Eternal Punishment and Time.

Love is always creative whereas the absence of love can be destructive, depending on the power one gives to negativity.
Eternal punishment is a typical negative idea capable of destroying lives. It’s use as a deterrent for sins backfires.
Our view of God is anthropomorphic as is our view of the universe. In other words we see from a human perspective. Thus it is natural for us to imagine a God as being moral in human terms. Our need for the personal demands it.

That’s a problem. It distorts the reality.

Maybe. But what if being human is the only lens through which we can glimpse reality? What we are temporarily not equipped to see would have to break though our limits of vision in order to reveal Itself to us. Some claim God has already split time’s flat line and has revealed eternity to us. I think it was Boethius who believed that.

Here Phyllo seems to be in the postmodern camp who reject all sorts of grand narratives. Yet he supposes that he knows what reality is that all narratives of a personal God distorts.

If you anthropomorphize a gecko then you don’t really interact with the gecko. You interact with a humanized gecko.

Your understanding of the gecko is distorted.

The same applies to God.

That argument assumes that you already have some previous understanding of the gecko. The understanding that a gecko is in some ways like a human, may be an improvement over whatever your previous understanding was.

The same might apply to God.

Indeed according to Genesis 1:27, God was the real person of whom humans were images.

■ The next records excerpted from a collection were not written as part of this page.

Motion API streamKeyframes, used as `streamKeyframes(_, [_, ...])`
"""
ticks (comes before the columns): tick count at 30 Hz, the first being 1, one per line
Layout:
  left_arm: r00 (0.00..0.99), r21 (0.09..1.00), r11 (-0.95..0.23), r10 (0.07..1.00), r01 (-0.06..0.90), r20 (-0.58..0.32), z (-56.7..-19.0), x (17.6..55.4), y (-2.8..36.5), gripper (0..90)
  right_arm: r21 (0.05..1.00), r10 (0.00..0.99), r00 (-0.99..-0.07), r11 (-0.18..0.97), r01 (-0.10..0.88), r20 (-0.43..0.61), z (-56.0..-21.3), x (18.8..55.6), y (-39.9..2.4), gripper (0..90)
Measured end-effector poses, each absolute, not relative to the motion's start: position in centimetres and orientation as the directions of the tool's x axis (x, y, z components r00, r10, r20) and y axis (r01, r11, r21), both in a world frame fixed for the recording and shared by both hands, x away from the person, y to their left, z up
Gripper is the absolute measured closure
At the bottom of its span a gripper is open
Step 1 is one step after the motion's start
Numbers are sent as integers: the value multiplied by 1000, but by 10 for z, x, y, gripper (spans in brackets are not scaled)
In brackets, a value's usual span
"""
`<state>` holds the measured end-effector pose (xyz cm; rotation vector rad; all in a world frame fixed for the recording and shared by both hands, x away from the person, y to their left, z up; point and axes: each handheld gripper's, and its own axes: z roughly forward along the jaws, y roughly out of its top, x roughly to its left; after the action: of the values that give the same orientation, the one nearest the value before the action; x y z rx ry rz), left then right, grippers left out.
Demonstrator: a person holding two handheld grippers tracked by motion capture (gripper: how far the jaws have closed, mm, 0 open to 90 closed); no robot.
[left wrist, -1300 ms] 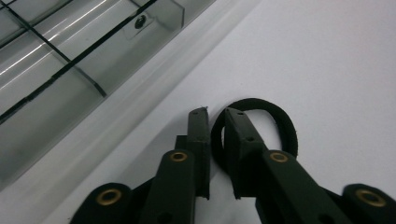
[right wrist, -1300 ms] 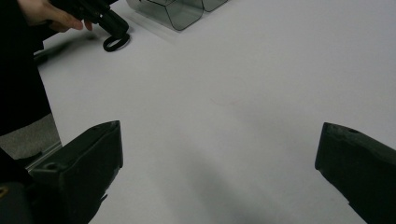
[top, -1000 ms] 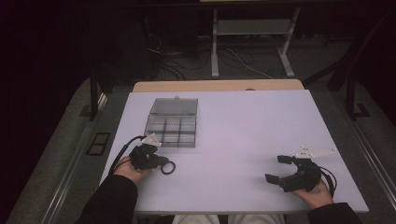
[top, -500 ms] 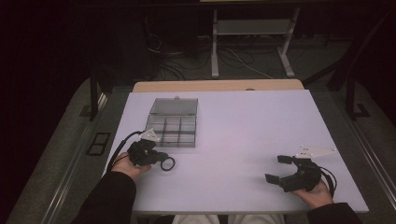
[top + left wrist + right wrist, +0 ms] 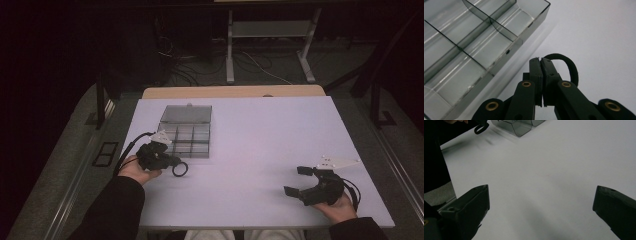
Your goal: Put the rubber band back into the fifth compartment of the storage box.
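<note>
High view: left gripper sits just in front of the divided clear box, jaws pinched tight on a black ring. In the left gripper view the ring loops out beside the closed tips, box compartments empty alongside; likely held ready to drop in. Right gripper rests at the table's near right, jaws spread wide, holding nothing, parked well apart.
</note>
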<state>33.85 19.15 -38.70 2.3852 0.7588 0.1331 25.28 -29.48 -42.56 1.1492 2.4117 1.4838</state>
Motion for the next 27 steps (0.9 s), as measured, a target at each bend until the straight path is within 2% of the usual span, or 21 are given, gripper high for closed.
streamKeyframes(27, [840,618,-645,541,449,-46,-346,358,185,871,796,635,-713,247,552,297,-426,253,-296,5])
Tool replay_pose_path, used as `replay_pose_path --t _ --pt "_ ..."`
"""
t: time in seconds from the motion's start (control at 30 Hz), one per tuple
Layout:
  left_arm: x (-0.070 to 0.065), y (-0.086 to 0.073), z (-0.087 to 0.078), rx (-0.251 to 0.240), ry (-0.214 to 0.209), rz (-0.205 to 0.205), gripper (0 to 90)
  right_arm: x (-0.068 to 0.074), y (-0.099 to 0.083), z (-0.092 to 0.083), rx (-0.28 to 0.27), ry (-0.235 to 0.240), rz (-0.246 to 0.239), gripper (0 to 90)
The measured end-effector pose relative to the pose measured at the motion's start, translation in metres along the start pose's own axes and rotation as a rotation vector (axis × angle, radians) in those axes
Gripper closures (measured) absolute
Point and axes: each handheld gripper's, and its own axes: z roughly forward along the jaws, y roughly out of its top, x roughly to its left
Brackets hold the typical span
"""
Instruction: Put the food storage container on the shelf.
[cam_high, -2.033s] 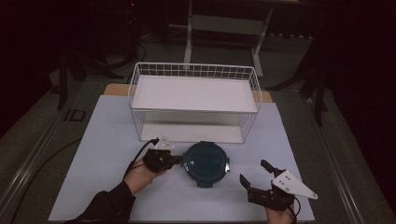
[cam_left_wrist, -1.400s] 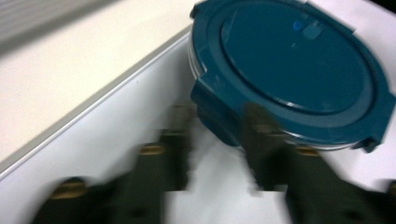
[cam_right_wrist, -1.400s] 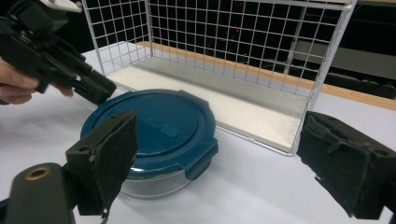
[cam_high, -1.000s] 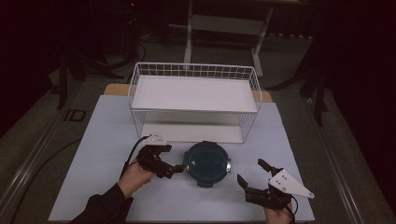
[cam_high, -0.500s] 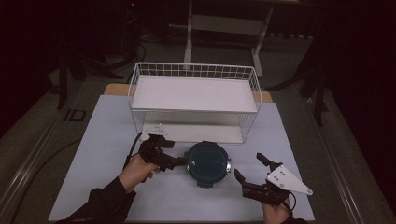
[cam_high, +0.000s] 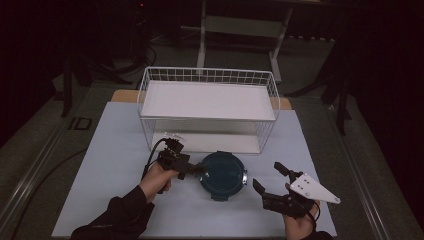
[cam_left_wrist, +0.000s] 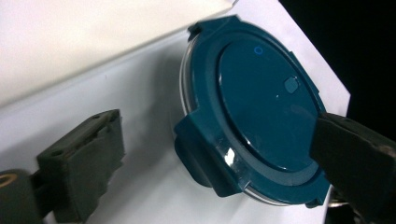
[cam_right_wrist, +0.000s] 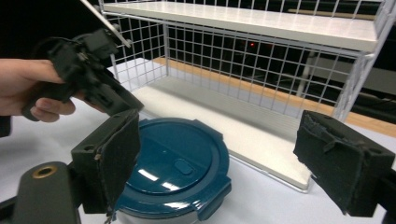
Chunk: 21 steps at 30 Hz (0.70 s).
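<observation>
Left tongs (cam_high: 196, 170) at container (cam_high: 223, 175) edge, right tongs (cam_high: 269, 183) apart

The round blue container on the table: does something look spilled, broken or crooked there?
Nothing stands out. The blue container sits flat on the white table, lid on and clips down, with no spill. The left claw is open at its rim.

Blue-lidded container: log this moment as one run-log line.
blue-lidded container: on table, in front of wire rack | left gripper: open, jaws straddling lid edge | right gripper: open, apart from container | lid: on
</observation>
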Motion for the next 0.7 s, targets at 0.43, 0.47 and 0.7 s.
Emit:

So understanding God might help us understand ourselves and to interact with each other better.

If what the human perspective yields is unreality, we can have no knowledge of the real God or the real universe.
We have evolved enough to have some faith in our senses that they reveal what is outside the body–the reality of the Other.
The gecko can be known, with some degree of certainty for what it is other than something similar in ways to a human.
This topic reminds me of Nagel’s “What it’s like to be a bat”. Nagel claims we will never know. Yet we understand echolocation among other aspects of batness
We know their habits. E. O. Wilson, contra-Nagel, explains in “Consilience” what it’s like to be a bee.
Reading plus experience helps us fathom what is other than ourselves. The senses seldom lie, otherwise we would not know what to eat or with whom to have sex. Reading and experience have revealed a loving God to many. And is God really totally Other?

Experience shows lots of people suffering … from disease, starvation, exploitation, abuse, …

How do you reconcile that with a loving god?

Man’s inhumanity to Man, not God’s inhumanity. God is in the rescue and reclamation business, in the healings offered by good doctors, in the charity organizations that feed and clothe the homeless… God does not cause human suffering but works to alleviate it.
There is sufficient supply of food, for example to feed the starving of the world. The problem is distribution.

There is all sorts of suffering that can’t be attributed to human failings.

Humans didn’t create disease and parasites. God did.

Humans didn’t create drought.

“God, if he be good, is not the author of all things, as the many assert, but he is the cause of a few things only, and not of most things that occur to men. For few are the goods of human life, and many are the evils, and the good alone is to be attributed to God; of the evils the causes are to be sought elsewhere, and not in him.” Plato’s Republic, II, 379

Sure.

“God, if he be good” is only responsible for good things.

Can’t argue with that logic.

But is God good? Is God only good?

Plato’s Socrates thought so. And the history of theodicy from Plato on is the effort of men to justify the ways of God to men. The split of the proto-orthodox Christians from the gnostics was mainly on that point. Since Darwin natural selection has taken the place of the demiurge in that controversy.

Hang in there, phyllo. You’re at the part where the Christian tries to convince u that God is not responsible for evil.

Which God? Pick one: en.wikipedia.org/wiki/List_of_r … traditions

Right! I was about to summarize 2300 years of theodicy.

Dasein’s

Yeah, that’s my point. With zillions of Gods and/or One True Paths out there to choose from, how to explain why any particular individual chooses one over the others?

Is it because they sat down and thoroughly researched each denomination in order to arrive at the most rational manner in which to connect the dots between morality here and now and immortality there and then?

Or is it more likely that given the historical, cultural and and experiential contexts in which they were “thrown” at birth, and given years and years of indoctrination as children and given all of the unique experiences they had over the course of their lives, they were predisposed existentially to pick this one and not all the others?

You tell me which seems more reasonable.

For example, in regard to your own spiritual path.

I aim to do the best I can with what I’ve got. Call it the existential imperative.

Whatever best comforts and consoles you, sure.